Research published in 2018 from veterinarians at the Swine Vet Center in St. Peter, Minnesota, estimate that prolapses on a 2,500-sow farm cost roughly $34 per inventoried sow or $850 per prolapsed sow. Earlier research from the University of Minnesota found that reducing sow mortality from 10% to 6% would add $4,000/year in income for a 600-sow farm, or roughly 33 cents per weaned pig.

In this week’s episode, we talk with a veterinarian at Zoetis about her company’s effort to teach production managers the value of conducting health, welfare and performance assessments on every sow, from every breed group, every day.

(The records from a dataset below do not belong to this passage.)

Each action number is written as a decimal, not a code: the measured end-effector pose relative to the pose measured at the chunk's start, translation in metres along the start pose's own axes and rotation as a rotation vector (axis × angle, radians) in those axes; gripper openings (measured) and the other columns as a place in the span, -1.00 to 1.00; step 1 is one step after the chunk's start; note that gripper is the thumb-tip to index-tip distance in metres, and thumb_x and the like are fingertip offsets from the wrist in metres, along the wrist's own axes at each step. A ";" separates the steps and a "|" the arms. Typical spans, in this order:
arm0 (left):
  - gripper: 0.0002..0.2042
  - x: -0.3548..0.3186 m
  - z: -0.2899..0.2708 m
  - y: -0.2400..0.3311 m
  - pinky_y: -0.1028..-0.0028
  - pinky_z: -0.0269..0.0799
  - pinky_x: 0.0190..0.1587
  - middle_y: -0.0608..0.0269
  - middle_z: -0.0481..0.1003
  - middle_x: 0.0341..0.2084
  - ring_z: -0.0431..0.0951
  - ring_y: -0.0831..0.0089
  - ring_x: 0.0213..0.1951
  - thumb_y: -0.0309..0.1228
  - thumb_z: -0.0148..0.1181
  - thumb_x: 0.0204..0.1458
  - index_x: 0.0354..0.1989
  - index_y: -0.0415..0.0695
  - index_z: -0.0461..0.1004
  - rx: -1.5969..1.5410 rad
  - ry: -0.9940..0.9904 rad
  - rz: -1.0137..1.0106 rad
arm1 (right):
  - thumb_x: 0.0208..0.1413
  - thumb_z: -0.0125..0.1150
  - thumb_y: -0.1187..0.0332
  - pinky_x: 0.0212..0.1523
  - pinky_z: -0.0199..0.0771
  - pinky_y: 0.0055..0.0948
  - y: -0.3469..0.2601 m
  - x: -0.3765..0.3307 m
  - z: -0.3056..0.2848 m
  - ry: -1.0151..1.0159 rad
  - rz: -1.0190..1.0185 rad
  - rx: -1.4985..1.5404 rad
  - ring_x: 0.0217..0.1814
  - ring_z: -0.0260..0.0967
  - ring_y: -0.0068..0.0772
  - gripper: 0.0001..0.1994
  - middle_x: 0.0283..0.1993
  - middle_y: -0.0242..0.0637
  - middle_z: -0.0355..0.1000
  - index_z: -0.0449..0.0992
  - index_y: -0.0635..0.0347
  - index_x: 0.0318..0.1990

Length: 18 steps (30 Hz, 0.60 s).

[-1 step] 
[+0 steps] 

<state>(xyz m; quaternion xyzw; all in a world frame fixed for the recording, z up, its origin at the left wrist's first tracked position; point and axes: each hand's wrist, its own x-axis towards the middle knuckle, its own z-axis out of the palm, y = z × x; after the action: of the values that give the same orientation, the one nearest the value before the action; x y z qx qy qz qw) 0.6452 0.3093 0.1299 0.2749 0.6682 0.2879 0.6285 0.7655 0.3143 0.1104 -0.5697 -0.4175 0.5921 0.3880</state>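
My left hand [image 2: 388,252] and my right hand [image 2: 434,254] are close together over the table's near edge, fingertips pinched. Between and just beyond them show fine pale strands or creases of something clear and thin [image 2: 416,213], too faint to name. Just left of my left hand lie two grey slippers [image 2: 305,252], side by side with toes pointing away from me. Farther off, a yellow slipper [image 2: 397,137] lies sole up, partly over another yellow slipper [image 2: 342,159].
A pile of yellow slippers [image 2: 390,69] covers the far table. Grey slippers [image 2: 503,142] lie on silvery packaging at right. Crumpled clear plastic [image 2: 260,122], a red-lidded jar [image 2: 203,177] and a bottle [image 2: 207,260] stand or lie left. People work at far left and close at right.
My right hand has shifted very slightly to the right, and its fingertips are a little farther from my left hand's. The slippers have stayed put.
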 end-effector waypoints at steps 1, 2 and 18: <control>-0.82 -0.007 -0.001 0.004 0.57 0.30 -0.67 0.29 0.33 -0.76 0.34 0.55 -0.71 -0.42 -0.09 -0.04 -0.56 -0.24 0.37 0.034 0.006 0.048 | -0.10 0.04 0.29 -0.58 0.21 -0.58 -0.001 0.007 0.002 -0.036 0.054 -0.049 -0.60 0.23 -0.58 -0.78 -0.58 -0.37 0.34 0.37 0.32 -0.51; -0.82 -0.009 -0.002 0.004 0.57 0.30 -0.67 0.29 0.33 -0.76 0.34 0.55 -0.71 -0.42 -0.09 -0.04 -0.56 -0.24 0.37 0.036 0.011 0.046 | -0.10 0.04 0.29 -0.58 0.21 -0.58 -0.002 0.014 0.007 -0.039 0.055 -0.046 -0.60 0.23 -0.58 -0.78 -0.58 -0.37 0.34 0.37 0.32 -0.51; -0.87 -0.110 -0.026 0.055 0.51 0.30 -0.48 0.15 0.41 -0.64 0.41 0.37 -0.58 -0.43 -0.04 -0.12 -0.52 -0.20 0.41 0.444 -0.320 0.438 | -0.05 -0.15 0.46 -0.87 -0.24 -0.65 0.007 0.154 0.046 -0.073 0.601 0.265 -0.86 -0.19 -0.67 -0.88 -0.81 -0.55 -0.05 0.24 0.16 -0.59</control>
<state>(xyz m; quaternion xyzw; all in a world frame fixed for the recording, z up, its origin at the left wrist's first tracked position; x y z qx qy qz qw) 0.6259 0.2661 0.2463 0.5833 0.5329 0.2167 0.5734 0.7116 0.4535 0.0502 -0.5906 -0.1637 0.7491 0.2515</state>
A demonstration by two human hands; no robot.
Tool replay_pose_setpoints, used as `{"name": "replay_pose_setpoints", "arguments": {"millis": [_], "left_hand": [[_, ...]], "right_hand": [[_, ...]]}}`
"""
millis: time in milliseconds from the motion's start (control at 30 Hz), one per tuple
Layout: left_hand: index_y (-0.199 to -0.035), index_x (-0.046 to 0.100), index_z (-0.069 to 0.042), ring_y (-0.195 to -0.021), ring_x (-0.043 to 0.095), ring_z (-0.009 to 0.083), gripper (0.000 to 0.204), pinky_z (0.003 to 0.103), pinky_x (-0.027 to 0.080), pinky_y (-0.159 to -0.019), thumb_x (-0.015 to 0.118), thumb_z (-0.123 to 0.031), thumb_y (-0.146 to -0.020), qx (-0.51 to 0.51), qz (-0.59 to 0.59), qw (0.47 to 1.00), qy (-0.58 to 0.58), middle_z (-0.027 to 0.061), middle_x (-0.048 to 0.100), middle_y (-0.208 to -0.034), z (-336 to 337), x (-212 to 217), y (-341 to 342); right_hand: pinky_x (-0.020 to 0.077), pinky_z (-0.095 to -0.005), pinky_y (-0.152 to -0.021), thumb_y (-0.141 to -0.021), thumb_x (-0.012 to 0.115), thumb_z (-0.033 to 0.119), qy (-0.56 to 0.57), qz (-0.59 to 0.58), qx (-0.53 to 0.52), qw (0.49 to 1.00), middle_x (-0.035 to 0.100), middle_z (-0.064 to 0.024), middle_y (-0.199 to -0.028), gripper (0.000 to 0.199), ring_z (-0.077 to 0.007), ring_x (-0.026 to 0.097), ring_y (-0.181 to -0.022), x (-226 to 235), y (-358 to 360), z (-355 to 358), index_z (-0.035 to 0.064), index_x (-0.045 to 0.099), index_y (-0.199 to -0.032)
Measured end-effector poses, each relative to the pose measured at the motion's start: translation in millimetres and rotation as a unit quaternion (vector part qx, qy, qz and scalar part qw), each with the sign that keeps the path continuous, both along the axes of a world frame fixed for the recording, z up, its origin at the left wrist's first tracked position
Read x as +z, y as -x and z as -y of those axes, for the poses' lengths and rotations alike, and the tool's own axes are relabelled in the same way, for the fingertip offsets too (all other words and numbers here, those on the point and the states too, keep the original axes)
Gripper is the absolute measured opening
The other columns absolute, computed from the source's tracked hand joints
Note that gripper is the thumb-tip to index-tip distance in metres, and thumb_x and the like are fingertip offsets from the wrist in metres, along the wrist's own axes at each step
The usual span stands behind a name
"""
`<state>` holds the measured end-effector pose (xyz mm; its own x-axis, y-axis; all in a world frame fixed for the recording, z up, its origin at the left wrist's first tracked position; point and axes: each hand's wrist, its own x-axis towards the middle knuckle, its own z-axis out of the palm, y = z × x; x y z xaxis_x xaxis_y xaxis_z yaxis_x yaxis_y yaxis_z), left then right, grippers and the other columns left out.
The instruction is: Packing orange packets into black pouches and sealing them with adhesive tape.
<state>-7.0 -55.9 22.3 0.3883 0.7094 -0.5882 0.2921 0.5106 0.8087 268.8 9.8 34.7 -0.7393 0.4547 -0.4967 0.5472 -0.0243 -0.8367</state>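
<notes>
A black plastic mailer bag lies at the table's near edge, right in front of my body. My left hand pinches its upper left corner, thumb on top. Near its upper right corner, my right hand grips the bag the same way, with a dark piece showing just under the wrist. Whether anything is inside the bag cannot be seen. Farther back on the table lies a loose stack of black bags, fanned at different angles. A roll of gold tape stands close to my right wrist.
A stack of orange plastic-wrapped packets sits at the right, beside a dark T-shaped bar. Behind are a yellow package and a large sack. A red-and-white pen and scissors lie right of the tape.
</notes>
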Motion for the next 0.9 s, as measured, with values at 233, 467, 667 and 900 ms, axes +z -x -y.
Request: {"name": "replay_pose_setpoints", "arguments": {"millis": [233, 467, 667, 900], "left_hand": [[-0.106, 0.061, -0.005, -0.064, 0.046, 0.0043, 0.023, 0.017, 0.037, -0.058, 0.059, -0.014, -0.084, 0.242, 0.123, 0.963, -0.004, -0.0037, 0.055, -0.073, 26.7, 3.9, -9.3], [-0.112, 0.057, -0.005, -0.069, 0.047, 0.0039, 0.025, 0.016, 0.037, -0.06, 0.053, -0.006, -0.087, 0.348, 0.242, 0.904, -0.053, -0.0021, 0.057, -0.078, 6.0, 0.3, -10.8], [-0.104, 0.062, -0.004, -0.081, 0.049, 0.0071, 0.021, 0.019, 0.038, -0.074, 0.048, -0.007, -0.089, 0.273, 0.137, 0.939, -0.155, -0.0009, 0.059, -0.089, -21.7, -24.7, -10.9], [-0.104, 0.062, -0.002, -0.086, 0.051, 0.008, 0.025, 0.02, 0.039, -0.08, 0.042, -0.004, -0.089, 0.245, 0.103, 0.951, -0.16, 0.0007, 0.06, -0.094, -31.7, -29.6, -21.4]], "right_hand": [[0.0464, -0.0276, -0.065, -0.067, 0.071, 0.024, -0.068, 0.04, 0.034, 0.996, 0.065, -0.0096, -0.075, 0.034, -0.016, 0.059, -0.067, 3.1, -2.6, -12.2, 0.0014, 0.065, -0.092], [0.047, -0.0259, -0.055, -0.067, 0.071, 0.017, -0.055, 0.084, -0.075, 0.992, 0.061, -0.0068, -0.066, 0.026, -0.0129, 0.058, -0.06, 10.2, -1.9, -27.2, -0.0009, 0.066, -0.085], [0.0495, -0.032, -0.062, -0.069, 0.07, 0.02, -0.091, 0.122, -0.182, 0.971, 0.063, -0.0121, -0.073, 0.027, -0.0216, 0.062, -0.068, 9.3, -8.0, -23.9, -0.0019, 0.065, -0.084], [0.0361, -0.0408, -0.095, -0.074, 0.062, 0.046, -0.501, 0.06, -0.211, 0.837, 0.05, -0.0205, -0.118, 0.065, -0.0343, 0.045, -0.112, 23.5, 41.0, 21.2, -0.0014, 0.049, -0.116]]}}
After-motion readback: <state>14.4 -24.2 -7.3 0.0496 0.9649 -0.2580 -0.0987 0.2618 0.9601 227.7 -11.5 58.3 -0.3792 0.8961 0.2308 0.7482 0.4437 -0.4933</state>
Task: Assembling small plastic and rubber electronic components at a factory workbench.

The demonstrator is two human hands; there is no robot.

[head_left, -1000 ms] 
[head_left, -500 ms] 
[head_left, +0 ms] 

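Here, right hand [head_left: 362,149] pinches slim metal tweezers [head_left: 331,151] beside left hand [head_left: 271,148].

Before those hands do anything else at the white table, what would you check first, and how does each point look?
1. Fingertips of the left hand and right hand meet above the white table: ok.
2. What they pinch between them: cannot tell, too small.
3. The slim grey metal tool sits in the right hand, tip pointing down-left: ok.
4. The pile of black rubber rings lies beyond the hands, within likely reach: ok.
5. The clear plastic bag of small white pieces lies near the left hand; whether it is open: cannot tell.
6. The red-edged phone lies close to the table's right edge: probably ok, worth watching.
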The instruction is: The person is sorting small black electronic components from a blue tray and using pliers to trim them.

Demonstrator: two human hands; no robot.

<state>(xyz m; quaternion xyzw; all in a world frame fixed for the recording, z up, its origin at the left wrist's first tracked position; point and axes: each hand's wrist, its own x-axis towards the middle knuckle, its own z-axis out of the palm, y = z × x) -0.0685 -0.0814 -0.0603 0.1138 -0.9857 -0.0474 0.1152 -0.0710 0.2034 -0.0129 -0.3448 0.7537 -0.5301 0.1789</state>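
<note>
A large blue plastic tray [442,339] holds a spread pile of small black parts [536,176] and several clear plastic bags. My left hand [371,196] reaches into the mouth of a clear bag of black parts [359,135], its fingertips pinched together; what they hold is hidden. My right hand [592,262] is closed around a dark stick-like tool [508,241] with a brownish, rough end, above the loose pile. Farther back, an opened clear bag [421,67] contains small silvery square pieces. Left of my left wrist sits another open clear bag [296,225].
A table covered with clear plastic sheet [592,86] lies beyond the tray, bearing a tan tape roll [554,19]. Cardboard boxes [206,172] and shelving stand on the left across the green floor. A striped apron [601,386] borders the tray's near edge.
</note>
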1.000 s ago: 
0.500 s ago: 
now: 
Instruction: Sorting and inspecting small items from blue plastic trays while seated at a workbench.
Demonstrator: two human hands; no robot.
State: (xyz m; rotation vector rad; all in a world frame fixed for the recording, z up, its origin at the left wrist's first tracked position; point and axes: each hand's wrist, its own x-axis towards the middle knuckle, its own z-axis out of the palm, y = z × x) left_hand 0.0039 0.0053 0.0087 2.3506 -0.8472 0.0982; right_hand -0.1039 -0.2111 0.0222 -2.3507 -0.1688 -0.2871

This episode of Feedstuffs In Focus is sponsored by Hog Slat, and their new 54-inch Infinity fan. By utilizing advanced motor technology, this fan offers precise variable speed control with lower energy costs and reduced maintenance. Learn more at Hog Slat.com.

At this week’s Iowa Pork Congress in Des Moines, Zoetis introduced their Individual Sow Care program — a comprehensive, on-farm training program designed to get production managers and on-farm caregivers on board with daily health, welfare and performance assessments – for every sow.

Veterinarian Eva Jablonski says sow mortality rates in the U.S. have increased dramatically in recent years and now average about 15 percent, leading Zoetis to create a training program focused on proactively assessing sow health, performance, body condition and environment as part of the quest to improve sow longevity and productivity.